What you are asked to do:
Copy each line of the entries below that contains the string "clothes".

Exercise materials:
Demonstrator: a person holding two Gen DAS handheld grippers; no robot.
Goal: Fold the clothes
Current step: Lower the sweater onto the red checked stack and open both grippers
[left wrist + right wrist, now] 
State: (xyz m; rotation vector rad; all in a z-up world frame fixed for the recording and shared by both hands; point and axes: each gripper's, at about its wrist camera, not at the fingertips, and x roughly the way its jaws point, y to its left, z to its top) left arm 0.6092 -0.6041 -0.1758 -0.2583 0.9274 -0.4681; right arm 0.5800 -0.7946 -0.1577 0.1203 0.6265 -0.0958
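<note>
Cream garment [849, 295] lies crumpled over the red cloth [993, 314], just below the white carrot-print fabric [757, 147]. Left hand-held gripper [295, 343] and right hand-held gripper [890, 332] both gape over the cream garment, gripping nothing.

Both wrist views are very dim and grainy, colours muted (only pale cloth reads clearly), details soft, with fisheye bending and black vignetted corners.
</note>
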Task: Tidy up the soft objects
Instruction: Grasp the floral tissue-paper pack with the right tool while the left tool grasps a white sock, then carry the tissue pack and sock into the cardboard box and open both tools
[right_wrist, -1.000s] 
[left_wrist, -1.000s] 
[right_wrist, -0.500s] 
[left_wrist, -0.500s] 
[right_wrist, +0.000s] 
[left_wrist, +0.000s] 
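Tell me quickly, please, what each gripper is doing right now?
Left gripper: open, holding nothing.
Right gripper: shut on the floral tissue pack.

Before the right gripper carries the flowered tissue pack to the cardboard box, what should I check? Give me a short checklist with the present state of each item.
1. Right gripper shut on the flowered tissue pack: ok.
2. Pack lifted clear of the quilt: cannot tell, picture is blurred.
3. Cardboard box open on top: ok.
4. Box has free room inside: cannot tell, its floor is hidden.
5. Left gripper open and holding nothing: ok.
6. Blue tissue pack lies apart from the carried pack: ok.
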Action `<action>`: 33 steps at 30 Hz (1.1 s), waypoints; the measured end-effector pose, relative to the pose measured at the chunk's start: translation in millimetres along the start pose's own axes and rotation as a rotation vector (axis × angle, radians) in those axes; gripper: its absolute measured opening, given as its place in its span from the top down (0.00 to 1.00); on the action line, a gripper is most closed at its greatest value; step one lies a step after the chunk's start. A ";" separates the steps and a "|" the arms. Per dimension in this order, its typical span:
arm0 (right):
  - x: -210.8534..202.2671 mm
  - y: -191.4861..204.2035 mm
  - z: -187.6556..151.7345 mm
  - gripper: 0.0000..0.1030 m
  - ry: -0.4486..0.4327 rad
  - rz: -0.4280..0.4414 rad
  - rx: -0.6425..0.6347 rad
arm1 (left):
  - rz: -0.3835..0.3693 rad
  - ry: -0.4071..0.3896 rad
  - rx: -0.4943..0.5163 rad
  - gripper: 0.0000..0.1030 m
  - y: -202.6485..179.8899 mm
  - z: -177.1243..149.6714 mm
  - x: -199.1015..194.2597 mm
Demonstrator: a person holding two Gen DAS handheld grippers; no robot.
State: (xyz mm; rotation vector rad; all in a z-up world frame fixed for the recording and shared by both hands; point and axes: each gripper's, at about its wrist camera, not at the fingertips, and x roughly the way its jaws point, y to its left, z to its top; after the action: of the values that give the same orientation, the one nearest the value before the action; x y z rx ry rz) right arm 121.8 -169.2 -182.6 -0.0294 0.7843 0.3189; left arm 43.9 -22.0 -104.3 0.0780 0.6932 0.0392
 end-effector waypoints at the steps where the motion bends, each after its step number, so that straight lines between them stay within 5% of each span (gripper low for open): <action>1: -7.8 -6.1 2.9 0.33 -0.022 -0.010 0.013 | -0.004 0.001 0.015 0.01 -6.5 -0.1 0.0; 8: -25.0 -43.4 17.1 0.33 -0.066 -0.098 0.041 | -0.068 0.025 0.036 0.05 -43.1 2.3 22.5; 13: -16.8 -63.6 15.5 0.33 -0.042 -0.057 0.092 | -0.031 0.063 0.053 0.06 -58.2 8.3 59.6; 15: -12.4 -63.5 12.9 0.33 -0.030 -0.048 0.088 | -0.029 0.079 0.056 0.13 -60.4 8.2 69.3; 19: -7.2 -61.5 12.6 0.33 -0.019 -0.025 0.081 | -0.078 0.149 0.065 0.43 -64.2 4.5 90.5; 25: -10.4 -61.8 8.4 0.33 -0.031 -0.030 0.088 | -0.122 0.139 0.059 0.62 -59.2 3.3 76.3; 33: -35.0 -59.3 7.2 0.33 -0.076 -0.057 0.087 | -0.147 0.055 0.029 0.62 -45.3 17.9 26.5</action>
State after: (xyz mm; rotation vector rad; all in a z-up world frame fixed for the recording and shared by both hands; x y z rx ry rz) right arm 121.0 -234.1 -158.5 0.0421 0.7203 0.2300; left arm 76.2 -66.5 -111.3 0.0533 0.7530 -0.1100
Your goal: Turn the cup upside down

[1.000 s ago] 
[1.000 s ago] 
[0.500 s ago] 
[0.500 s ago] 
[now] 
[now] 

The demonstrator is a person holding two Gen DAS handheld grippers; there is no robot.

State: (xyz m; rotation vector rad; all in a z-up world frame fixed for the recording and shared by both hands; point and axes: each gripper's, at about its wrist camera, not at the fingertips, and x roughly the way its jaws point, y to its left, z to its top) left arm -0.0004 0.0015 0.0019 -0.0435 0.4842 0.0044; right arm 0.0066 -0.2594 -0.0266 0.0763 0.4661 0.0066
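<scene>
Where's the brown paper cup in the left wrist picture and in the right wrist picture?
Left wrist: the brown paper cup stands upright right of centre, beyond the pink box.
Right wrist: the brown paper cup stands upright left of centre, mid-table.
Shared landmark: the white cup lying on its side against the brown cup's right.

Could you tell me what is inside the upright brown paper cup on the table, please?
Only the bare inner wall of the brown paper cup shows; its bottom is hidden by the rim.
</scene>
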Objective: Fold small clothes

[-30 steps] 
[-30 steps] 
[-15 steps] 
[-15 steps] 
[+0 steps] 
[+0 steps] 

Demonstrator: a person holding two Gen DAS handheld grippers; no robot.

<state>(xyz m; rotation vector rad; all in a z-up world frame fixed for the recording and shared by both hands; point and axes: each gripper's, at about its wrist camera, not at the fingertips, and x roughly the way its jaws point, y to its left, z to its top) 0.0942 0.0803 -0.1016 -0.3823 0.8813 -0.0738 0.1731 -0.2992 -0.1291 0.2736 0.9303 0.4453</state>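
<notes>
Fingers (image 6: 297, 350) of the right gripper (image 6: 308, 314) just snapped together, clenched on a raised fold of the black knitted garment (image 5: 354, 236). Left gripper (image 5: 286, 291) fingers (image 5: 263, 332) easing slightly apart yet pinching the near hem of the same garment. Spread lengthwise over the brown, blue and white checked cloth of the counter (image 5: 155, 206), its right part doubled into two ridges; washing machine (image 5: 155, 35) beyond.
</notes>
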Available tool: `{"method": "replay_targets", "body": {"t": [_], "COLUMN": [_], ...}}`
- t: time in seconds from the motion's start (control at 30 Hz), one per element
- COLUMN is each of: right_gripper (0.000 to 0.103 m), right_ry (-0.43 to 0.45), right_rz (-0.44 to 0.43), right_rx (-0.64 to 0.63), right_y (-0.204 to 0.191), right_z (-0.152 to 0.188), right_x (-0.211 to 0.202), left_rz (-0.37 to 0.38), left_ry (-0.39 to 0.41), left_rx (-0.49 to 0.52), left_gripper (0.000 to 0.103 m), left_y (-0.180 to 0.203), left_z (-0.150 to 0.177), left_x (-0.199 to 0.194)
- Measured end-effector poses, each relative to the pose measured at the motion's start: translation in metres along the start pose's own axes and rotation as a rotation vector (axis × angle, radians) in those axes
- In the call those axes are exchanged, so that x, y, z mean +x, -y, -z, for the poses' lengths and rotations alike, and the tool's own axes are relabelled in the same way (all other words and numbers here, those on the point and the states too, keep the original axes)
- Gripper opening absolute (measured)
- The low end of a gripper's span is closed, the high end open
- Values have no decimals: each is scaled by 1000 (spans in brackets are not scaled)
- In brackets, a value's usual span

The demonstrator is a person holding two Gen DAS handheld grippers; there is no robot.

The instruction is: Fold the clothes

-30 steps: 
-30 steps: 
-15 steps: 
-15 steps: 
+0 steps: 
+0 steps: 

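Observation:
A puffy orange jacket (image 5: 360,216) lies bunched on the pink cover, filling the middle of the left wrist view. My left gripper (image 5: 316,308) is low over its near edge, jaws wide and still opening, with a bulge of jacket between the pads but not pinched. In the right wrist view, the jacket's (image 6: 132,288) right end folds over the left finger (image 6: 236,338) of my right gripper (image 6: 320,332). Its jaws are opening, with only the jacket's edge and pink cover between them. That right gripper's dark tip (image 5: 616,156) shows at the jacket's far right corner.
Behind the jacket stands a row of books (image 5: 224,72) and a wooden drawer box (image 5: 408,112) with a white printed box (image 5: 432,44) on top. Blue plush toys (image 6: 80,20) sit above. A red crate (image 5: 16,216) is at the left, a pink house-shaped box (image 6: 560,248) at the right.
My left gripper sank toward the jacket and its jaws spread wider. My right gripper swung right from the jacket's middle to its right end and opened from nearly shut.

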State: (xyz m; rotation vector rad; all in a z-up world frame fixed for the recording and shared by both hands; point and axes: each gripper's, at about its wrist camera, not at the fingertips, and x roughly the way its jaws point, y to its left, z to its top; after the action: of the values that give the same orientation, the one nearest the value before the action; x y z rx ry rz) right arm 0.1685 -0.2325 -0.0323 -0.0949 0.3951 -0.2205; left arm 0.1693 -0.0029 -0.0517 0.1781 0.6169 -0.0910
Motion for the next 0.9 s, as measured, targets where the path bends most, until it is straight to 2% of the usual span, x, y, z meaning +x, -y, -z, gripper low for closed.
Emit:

Task result:
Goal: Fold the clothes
Objective: Fold small clothes
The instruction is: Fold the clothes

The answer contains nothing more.